[[ SOURCE INFORMATION open ]]

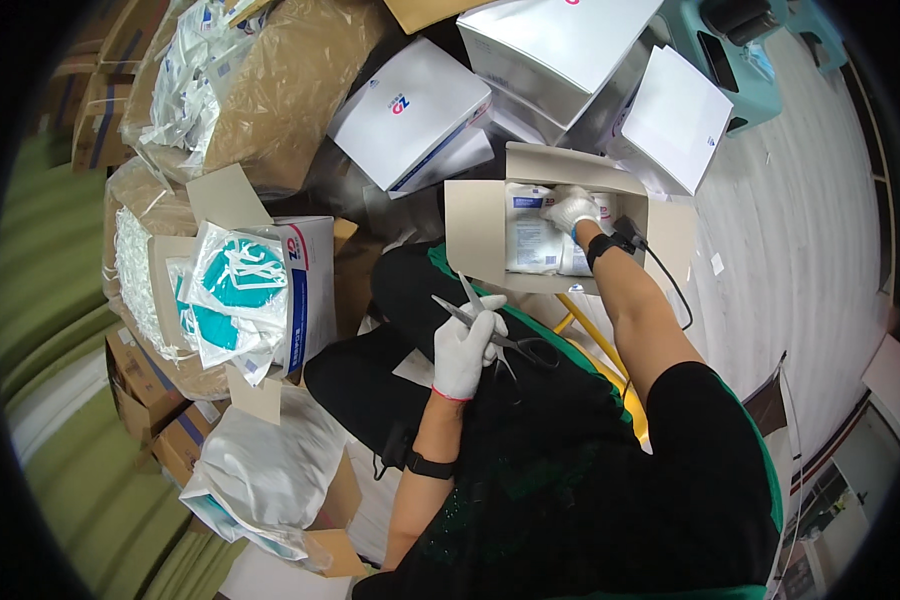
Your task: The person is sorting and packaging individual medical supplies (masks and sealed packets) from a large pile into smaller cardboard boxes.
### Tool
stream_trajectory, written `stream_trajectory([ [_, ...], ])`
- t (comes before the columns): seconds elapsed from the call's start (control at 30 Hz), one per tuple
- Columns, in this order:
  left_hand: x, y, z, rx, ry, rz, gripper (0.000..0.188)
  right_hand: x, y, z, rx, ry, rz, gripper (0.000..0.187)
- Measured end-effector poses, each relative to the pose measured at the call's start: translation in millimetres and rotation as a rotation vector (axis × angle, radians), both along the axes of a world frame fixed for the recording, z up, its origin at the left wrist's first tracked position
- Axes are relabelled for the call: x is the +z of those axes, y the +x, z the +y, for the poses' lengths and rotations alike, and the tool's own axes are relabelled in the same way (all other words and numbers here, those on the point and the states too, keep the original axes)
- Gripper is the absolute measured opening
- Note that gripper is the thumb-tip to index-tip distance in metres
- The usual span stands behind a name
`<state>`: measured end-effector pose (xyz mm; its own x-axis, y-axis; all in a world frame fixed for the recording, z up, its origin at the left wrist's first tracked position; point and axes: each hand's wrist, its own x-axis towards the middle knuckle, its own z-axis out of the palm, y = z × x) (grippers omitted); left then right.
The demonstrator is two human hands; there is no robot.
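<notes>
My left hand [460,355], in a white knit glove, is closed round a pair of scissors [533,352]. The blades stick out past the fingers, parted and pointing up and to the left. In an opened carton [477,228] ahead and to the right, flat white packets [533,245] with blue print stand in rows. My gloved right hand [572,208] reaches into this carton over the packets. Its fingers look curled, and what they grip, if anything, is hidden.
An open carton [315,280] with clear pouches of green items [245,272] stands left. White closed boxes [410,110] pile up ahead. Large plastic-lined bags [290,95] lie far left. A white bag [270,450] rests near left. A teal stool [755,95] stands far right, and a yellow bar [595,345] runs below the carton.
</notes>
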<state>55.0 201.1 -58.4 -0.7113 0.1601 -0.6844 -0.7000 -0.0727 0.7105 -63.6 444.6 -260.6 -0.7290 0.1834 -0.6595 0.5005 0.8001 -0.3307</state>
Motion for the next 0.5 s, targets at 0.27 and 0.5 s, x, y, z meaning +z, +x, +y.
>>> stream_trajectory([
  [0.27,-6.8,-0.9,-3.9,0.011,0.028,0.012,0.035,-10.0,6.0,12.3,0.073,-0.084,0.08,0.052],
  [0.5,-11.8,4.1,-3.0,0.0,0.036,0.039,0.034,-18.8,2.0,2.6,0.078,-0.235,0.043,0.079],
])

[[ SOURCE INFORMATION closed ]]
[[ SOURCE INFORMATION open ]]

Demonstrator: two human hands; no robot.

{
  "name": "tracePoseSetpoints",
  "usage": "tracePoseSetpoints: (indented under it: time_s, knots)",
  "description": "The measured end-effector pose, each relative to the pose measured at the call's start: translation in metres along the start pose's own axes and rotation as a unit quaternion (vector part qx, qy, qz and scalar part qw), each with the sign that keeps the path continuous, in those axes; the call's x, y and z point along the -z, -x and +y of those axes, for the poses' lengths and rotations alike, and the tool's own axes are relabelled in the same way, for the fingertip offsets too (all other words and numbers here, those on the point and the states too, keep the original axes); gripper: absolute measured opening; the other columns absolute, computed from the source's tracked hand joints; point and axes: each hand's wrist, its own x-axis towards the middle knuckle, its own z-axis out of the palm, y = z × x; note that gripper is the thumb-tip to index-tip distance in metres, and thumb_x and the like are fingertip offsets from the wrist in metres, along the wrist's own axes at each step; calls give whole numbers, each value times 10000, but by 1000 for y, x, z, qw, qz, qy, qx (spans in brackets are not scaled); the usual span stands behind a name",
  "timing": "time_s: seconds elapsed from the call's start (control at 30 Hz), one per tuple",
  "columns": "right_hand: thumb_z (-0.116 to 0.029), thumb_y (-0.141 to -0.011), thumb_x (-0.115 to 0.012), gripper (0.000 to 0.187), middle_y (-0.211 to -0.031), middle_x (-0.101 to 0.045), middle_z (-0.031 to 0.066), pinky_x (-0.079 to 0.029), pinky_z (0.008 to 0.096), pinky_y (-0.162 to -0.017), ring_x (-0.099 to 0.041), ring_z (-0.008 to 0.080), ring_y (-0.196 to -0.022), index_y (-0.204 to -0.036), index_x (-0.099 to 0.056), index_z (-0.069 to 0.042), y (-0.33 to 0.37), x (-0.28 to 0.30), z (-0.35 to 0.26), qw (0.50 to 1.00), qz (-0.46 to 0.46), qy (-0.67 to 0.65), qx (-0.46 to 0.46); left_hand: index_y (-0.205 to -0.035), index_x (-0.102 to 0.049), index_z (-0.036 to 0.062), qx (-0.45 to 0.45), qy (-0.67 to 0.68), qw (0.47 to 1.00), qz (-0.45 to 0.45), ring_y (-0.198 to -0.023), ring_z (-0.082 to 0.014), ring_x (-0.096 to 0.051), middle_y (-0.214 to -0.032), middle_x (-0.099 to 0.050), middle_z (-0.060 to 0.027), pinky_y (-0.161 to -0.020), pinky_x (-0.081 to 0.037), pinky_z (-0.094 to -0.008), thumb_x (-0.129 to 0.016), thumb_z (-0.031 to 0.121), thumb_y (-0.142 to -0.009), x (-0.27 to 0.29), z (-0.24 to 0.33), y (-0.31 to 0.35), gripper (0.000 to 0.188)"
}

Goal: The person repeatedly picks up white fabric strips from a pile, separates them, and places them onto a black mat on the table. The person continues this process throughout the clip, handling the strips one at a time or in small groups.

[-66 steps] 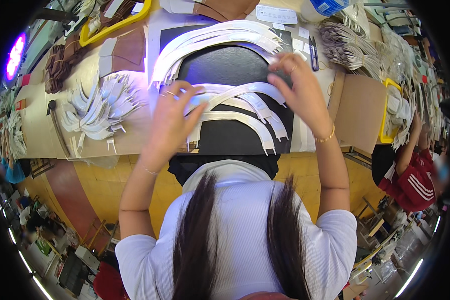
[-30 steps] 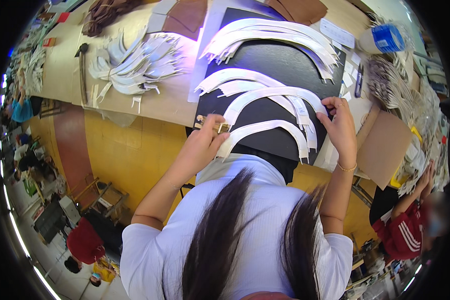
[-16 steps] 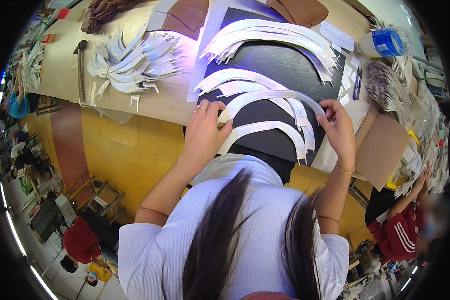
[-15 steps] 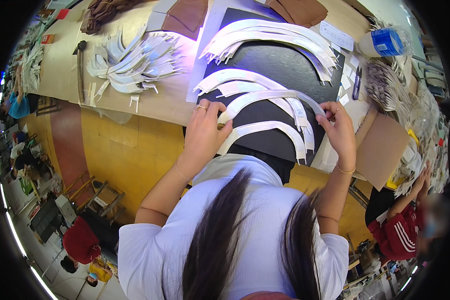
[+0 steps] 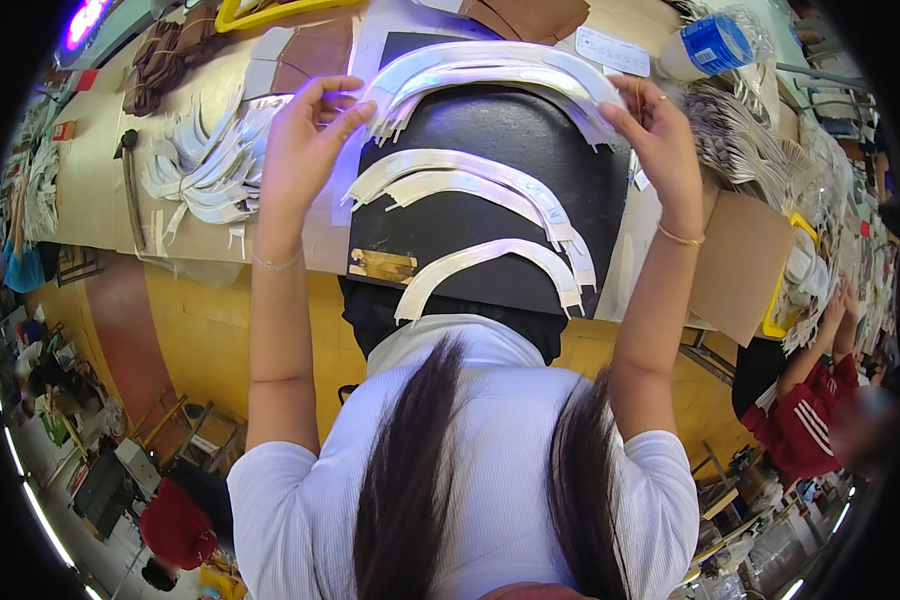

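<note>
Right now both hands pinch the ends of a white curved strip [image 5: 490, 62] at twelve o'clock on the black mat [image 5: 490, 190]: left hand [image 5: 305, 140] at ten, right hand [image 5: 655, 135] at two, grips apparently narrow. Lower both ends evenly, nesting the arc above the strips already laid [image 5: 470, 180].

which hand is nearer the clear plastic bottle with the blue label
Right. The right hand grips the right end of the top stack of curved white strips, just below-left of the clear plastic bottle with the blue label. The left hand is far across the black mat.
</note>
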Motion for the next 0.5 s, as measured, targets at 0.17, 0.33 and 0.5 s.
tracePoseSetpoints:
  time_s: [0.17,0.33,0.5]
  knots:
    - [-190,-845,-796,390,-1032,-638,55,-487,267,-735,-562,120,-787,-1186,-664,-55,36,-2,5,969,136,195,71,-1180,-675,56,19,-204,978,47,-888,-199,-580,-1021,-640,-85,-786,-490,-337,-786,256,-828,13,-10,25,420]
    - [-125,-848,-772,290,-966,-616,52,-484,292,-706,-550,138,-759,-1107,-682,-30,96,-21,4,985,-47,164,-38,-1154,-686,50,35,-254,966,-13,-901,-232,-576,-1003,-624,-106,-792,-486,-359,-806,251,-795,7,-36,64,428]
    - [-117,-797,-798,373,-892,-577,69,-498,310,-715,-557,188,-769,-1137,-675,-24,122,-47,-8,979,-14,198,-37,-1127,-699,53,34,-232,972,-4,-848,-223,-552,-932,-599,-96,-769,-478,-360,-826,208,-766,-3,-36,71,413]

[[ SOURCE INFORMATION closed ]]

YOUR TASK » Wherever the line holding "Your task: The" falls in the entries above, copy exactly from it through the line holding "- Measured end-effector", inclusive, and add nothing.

RESPONSE FOR THIS EXERCISE »
Your task: The person is sorting and packaging individual medical supplies (masks and sealed packets) from a large pile into smaller cardboard boxes.
### Tool
stream_trajectory, written `stream_trajectory([ [_, ...], ])`
- t (comes before the columns): seconds elapsed from the call's start (control at 30 Hz), one per tuple
- Columns, in this order:
  left_hand: x, y, z, rx, ry, rz, gripper (0.000..0.188)
  right_hand: x, y, z, rx, ry, rz, gripper (0.000..0.187)
- Measured end-effector poses, each relative to the pose measured at the call's start: translation in millimetres and rotation as a rotation vector (axis × angle, radians), both along the axes of a world frame fixed for the recording, z up, its origin at the left wrist's first tracked position

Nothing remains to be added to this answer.